I’ve been thinking about milestones, those life events that we all experience as we enter (and live through) adulthood. In the movie “ Is God there?” This Is Me, Margaret

, Kelly Fremont Craig’s recent adaptation of Judy Bloom’s classic Bildungsroman, 11 year-old Margaret (Abby) Ryder Fortson is desperate to hit a milestone: her period. “If I didn’t get it before, I’d die 14!” she cries to her mother (an iridescent Rachel McAdams). “Honey, you’ll get it when you deserve it,” she replied. This is indeed valuable wisdom, but it’s hard to take when you feel like your peers are leaving you behind. I know because, like Margaret, I’m a late bloomer.

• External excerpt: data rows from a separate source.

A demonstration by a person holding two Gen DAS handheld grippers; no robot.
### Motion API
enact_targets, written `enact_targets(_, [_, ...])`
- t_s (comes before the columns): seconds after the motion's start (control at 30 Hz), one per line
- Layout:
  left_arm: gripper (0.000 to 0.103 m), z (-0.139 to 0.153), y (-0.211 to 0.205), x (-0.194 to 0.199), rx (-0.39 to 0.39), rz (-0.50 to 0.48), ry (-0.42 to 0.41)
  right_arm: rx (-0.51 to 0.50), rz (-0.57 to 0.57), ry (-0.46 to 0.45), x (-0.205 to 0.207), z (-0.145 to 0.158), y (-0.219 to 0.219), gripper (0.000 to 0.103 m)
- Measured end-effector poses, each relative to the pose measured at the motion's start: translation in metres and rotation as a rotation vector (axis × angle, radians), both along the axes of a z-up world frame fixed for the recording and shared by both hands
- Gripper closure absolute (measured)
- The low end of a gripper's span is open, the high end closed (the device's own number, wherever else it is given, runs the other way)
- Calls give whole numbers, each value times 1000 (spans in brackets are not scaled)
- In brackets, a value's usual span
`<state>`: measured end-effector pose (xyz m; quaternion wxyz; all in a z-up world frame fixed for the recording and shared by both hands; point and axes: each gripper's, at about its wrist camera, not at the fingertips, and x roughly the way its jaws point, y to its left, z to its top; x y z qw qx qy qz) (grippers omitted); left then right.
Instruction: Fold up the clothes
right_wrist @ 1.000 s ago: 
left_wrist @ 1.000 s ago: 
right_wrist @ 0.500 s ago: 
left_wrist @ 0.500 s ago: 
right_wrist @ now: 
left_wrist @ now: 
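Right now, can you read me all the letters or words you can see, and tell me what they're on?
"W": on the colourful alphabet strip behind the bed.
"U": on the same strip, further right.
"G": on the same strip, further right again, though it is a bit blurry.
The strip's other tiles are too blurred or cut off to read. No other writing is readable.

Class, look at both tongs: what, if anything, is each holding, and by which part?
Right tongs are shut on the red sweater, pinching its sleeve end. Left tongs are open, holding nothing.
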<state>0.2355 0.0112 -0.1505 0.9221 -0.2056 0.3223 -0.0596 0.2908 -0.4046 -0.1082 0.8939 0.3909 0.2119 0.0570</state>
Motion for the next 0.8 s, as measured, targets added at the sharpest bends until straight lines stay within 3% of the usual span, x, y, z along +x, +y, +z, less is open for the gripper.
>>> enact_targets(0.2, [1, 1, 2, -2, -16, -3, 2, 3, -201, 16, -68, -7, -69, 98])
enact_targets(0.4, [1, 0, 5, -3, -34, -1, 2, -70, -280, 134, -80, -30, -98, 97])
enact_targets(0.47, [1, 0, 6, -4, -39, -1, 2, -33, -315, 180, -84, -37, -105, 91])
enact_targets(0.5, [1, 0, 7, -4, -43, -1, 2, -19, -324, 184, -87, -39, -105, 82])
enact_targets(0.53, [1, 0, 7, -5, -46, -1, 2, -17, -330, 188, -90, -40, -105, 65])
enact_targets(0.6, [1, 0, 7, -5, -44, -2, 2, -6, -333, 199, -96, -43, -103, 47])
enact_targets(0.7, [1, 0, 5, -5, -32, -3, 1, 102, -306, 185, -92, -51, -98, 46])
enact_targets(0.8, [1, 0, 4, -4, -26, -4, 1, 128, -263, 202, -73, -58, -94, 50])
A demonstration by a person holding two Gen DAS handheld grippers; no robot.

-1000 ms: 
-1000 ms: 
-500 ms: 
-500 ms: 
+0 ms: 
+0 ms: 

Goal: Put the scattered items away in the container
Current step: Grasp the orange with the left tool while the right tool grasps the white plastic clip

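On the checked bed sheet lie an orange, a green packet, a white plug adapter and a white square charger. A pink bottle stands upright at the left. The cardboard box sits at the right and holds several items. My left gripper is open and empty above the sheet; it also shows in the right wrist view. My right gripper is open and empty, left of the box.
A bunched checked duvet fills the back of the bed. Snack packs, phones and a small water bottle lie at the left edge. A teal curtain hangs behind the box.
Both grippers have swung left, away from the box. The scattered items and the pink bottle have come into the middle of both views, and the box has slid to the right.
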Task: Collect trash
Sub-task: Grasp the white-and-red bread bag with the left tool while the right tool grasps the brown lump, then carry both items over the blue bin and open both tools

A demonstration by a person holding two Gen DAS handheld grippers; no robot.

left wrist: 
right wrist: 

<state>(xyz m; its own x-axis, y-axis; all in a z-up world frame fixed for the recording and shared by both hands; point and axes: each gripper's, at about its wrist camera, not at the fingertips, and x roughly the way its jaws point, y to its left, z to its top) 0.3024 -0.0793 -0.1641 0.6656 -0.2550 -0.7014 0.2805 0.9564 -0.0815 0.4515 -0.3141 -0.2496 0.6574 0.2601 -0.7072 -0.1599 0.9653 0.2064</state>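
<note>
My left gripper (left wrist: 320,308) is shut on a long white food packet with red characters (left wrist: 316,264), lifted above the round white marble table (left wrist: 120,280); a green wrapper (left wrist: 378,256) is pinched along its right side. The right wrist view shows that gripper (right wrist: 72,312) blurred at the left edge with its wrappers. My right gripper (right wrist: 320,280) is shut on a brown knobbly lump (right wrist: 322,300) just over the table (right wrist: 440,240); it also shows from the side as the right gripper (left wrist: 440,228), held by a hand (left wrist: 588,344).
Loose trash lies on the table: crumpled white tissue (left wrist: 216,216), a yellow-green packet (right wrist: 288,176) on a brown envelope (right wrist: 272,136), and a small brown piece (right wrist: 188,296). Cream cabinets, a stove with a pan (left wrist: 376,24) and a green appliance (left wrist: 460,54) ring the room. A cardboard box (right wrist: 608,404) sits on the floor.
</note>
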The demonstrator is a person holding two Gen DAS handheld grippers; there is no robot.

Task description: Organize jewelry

Margaret lives in the American suburb of 2000 and I am an adult in 2000 The British countryside, despite the time and place being different, there are many familiar places in her experience. Like Margaret, I tried on pads before I actually needed them, and like Margaret, I convinced my mom to buy me a bra before it was absolutely necessary, and went on to try different ones like her The look fills it with rolled up socks. I still remember vividly the “I must, I must, I must have boobs!” exercises I practiced with my friends—if ever there was one, it was a playground classic.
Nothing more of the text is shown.